In the past decades, the distribution characteristics of co-seismic landslides in the Haiyuan earthquake have been studied extensively based on image interpretation and field investigation (Table 2). According to previous studies, the following characteristics are identified: ① The distribution of landslides is not affected by epicentral distance and dense landslide distribution is observed in numerous areas. (Zou Jinchang et al., 1996; Li Weile et al., 2015; Xu Chong et al., 2018b). ②Most co-seismic landslides triggered by the Haiyuan earthquake have slopes of 5°-20° (Li Weile et al., 2015), 10°-25° (Peng Zhengkui, 2013), and 15°-20° (Xu Chong et al., 2018b). The results show that the main slope ranges from 5° to 25° and that the landslide density increases as slope increases. ③ Most of the back scarp of the landslides is located in the upper 1/5 and 2/5 of the slope. (Peng Zhengkui et al., 2013; Zhuang Jianqi et al., 2018). ④ The slope heights of developed landslides are 0-224 m, among which most slope heights are in the range of 15-100 m (Li Weile et al., 2015) and 70-150 m (Peng Zhengkui et al., 2013). ⑤ The landslides in Haiyuan area primarily exhibit a double-layer structure of loess-red mudstone landslide and inner loess landslide. Therefore, landslides are located in the strata range of Q, E, and N on the geological map (Zou Jinchang et al., 1996; Xu Chong et al., 2018b).
The following differences are also observed in previous studies: ① The concentrated distribution area of Haiyuan co-seismic landslides may include the area south of Tongwei, which impacts data collection. In early studies, the study area is regarded to have a dense distribution of co-seismic landslides following the Haiyuan earthquake (Zou Jinchang et al., 1996; Chen Xiaoli et al., 2003). According to contemporary research, however, most landslides in the area south of Tongwei are characterized as co-seismic landslides induced by the 1718 Tongwei earthquake rather than the Haiyuan earthquake (Xu Yueren et al., 2020b). At present, research on Haiyuan co-seismic landslides mostly focuses on landslides within the scope of the Ⅸ intensity zone, ignoring the area south of Tongwei. ② Whether the "back-slope effect" similar to that of the Wenchuan earthquake exists, is unclear. Some studies suggest that the Haiyuan co-seismic landslides also exhibit the "back-slope effect" (Peng Zhengkui et al., 2013), while others report a face-slope effect (Li Weile et al., 2015; Zhuang Jianqi et al., 2018). Additionally, no obvious dominant slip direction is observed (Xu Chong et al., 2018b). ③ The statistical range of landslide quantity in the database is inconsistent; records 1-4 in Table 2 are mainly based on field investigation in Xiji, Guyuan, and other landslide accumulation areas, whereas records 5-8 are interpreted using remote sensing images focusing on the Haiyuan earthquake intensity Ⅸ area and above.

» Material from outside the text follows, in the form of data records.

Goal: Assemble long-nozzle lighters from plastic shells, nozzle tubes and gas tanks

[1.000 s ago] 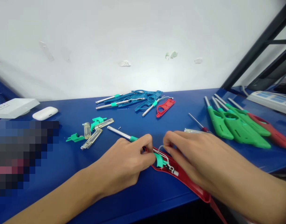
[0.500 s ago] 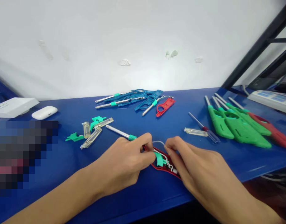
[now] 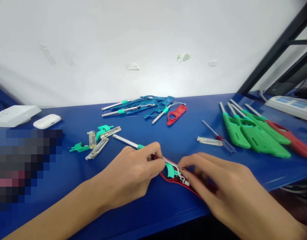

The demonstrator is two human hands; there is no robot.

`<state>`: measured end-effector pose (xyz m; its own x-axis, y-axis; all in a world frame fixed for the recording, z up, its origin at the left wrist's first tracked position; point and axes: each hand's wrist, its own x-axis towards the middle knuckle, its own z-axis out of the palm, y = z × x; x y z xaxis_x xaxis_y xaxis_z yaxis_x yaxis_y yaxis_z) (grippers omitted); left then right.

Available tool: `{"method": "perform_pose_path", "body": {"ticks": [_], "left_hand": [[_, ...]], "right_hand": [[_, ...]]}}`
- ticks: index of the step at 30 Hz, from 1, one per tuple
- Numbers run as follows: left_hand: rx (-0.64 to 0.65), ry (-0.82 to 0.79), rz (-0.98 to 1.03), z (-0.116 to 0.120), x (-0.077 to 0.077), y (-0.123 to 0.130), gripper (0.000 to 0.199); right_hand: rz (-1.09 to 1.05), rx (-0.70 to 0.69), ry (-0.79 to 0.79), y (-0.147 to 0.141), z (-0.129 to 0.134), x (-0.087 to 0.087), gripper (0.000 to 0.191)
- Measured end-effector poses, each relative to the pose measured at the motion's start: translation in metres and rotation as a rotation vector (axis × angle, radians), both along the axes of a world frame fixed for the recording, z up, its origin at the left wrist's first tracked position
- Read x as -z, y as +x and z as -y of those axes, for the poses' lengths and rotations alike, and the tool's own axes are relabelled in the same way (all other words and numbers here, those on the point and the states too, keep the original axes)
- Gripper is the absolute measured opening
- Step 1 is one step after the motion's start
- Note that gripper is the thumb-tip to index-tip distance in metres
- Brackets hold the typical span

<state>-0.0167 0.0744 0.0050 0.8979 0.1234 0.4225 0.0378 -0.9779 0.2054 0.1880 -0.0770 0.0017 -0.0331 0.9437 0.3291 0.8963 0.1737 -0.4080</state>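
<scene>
My left hand (image 3: pixel 134 170) is closed around the neck of an open red lighter casing (image 3: pixel 191 189). A metal lighter tube (image 3: pixel 125 141) with a green collar sticks out to the upper left beyond my fingers. Inside the casing sit a green trigger (image 3: pixel 170 170) and a curled white wire (image 3: pixel 181 176). Thumb and fingers of my right hand (image 3: pixel 226 183) are pinched over the upper edge of the casing, at the thin white tubing (image 3: pixel 171 162) running along it. The far end of the casing is partly hidden under my right hand.
Clear fuel tanks (image 3: pixel 97 148) and green triggers (image 3: pixel 79 147) lie at left. Blue casing halves (image 3: pixel 160 106), metal tubes and a red casing half (image 3: pixel 177 114) are near the wall. A screwdriver (image 3: pixel 225 142), another tank (image 3: pixel 210 141) and several assembled lighters (image 3: pixel 258 133) lie at right.
The white tubing that arched up between my hands now lies down along the casing. My right hand has shifted slightly down, with its fingertips now at the casing's edge.
</scene>
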Motion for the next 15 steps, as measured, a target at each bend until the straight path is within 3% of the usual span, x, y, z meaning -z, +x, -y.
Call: {"method": "perform_pose_path", "body": {"ticks": [9,15], "left_hand": [[-0.008,-0.076,0.030,-0.002,0.004,0.001,0.026],[-0.023,-0.082,0.046,-0.004,0.008,0.001,0.024]], "right_hand": [[0.052,0.005,0.080,-0.001,0.008,-0.003,0.029],[0.029,0.080,0.207,-0.007,0.011,0.008,0.029]]}}
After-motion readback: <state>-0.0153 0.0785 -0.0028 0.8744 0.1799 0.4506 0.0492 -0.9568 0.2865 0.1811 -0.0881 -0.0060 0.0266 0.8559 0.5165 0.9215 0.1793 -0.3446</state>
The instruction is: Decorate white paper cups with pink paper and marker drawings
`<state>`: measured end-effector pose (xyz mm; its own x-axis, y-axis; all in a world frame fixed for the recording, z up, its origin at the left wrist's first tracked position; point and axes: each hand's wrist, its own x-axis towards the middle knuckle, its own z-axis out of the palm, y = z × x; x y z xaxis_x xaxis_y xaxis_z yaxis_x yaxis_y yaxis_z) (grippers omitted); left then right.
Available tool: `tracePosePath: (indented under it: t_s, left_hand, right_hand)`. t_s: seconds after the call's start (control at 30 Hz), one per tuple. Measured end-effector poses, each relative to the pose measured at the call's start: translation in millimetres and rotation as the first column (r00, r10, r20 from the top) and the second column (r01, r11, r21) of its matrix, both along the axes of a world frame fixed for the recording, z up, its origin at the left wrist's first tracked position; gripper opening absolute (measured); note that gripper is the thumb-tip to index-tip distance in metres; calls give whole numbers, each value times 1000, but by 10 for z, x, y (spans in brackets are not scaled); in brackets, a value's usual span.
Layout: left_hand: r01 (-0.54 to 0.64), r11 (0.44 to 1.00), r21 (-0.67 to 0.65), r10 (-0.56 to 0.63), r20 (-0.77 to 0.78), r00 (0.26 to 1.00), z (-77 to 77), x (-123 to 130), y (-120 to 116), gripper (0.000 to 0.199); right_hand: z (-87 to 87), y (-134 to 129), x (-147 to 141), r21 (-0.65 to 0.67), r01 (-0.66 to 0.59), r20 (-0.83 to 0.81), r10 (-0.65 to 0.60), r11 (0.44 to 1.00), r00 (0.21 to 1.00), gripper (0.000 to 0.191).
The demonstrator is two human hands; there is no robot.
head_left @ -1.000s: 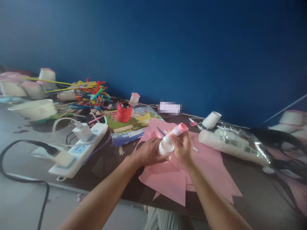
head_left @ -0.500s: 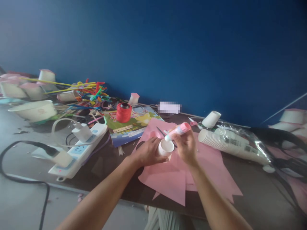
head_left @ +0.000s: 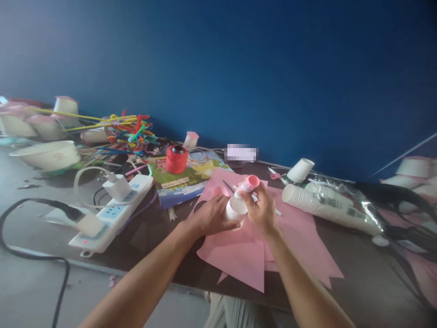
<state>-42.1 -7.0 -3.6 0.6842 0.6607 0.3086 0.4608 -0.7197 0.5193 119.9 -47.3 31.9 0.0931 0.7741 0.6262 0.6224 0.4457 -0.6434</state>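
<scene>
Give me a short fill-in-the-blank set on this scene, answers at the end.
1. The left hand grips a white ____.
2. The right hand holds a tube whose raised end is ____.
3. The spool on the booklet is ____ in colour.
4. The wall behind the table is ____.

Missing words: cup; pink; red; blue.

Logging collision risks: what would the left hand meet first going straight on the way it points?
Likely the pink-ended tube in the right hand, by the rim of the paper cup the left hand holds; depth between them is unclear.
</scene>
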Motion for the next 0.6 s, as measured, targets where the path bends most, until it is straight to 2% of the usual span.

The database of historical earthquakes is incomplete due to the following reasons. Firstly, several small-scale landslides are even more challenging to be identified with long-time erosion. Furthermore, it is difficult to define the distribution range of those landslides completely.

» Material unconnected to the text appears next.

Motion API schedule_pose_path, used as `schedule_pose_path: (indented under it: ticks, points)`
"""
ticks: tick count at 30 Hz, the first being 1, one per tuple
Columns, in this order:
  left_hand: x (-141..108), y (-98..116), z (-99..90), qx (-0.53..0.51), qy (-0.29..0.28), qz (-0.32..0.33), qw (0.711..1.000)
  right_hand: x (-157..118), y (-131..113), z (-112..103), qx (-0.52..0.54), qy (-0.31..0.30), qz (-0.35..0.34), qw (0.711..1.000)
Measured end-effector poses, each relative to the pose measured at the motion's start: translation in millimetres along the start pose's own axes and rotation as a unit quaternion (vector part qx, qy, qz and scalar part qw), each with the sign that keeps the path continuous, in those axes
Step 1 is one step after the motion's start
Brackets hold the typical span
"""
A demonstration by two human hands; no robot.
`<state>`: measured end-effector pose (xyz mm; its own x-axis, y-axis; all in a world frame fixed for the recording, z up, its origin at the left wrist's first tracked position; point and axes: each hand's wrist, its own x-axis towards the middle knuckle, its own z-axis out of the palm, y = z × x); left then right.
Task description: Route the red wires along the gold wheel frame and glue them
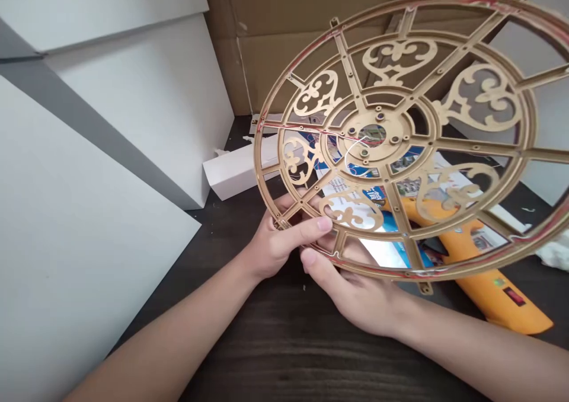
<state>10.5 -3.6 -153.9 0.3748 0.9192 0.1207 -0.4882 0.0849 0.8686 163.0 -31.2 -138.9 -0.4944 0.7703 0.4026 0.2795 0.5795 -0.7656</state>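
A large round gold frame (402, 234) with scroll ornaments is held up and tilted above the dark table. Red and white wires run along its outer channel, and thin wires lead across a spoke to the hub. My left hand (278, 242) grips its lower left rim, thumb on the front and fingers behind. Close beside it, my right hand (355, 289) holds the bottom rim, with the thumb at the edge and the fingers partly hidden behind the frame.
An orange tool (489, 289) with a red switch lies behind the frame at the right, beside printed papers (444, 174). White boxes (133, 93) stand at the left. A small white box (235, 168) and cardboard (275, 52) are at the back.
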Motion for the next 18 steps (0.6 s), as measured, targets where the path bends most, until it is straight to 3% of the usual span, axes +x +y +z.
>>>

Fortunately, with the support of abundant historical records and data, more questions may be answered. For instance, can we separate the distribution range of the landslides triggered by the Haiyuan earthquake? Are the controversial landslides in Tongwei area affected by the distribution of the landslides triggered by the Haiyuan earthquake? Is there any relationship between the sliding direction and epicenter/fault/wave propagation?

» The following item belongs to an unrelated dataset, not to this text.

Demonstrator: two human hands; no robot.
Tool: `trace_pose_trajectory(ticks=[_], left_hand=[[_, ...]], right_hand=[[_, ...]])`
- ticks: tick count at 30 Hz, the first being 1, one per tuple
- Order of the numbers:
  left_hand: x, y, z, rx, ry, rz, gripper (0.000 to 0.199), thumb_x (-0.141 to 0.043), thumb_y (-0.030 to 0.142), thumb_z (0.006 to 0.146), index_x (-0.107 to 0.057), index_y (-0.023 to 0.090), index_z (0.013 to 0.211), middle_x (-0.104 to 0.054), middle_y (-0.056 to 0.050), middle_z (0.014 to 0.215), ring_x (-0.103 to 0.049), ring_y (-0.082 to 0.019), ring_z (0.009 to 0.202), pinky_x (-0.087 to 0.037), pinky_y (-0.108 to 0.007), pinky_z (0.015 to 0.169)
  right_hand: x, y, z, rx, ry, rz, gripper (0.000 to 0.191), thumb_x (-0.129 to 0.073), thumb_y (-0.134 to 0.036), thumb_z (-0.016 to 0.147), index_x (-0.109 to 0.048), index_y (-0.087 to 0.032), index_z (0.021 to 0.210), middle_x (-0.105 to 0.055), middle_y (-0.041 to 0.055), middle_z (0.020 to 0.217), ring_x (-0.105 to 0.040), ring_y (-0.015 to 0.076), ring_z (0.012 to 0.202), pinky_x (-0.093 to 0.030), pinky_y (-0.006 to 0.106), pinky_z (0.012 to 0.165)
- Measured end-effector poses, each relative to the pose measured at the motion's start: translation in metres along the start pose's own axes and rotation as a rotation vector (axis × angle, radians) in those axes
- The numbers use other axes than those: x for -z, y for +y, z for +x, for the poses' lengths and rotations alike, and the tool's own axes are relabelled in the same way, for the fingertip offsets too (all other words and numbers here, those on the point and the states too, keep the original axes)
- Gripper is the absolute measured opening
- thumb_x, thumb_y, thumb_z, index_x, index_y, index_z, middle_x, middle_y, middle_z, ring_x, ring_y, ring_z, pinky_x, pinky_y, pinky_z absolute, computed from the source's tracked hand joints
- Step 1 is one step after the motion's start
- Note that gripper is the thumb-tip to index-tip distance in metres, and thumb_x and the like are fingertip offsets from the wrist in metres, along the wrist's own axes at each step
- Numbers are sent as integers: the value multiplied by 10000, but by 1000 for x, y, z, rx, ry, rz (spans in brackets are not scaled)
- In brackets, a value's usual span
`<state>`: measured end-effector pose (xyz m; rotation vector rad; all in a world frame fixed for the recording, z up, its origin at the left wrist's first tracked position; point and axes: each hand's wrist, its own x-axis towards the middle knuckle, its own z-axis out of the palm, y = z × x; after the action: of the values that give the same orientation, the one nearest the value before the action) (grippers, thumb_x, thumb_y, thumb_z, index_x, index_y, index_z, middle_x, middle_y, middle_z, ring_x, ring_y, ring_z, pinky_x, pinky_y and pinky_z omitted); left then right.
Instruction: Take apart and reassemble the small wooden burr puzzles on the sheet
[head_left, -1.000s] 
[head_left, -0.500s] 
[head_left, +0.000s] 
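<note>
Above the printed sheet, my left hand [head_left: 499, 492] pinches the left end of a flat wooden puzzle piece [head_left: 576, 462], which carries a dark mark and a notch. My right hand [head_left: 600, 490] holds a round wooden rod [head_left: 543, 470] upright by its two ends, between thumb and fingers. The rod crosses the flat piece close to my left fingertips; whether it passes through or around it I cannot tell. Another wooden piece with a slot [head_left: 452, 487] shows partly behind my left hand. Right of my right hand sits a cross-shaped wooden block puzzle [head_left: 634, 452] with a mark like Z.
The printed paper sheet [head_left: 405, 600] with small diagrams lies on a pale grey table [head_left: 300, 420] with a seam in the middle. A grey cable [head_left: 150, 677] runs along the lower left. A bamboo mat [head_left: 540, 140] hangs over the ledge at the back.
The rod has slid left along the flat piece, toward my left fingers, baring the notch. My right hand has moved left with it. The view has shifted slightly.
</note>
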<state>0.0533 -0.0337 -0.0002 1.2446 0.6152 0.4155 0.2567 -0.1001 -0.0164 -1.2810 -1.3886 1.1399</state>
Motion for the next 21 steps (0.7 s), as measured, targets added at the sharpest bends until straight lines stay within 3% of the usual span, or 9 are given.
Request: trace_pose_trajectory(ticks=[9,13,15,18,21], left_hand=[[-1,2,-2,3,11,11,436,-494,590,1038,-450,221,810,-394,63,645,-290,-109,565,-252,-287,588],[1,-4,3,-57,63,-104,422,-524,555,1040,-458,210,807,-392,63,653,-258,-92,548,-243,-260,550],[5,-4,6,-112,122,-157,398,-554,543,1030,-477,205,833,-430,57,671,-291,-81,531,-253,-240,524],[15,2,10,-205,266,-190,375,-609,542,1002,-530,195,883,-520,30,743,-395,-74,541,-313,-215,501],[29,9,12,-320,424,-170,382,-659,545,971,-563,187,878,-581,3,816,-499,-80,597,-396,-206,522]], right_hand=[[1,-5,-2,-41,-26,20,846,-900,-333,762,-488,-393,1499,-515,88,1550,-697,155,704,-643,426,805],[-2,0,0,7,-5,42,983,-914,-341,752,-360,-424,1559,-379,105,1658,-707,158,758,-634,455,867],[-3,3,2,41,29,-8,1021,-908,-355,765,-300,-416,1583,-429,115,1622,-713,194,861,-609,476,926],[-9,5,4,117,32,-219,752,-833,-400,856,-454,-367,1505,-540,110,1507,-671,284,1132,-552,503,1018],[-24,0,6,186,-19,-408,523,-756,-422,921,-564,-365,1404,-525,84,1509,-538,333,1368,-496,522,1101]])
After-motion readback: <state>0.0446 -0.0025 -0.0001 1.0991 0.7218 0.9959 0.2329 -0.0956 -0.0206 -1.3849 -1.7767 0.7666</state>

To address these questions, this study uses the most complete database of earthquake-induced landslides in loess areas. Through the Google Earth image interpretation, we review the historical records regarding the landslide and casualty data of the Haiyuan earthquake, and combine these findings with ASTGTM DEM data. Finally, we analyze the landslides and, geomorphic parameters, as well as the density distribution of the landslides in the Haiyuan area, for the purpose of determining the co-seismic landslide distribution.2 METHODS 2.1 Remote Sensing Interpretation Method
In this study, the most complete database of seismic landslides in the loess area is used (Xu Yueren et al., 2020a, b). The landslide data from Haiyuan and its adjacent areas are selected for analysis (Fig. 2); these data include the influence areas of the 1920 Haiyuan earthquake, the 1718 Tongwei earthquake and their surrounding areas.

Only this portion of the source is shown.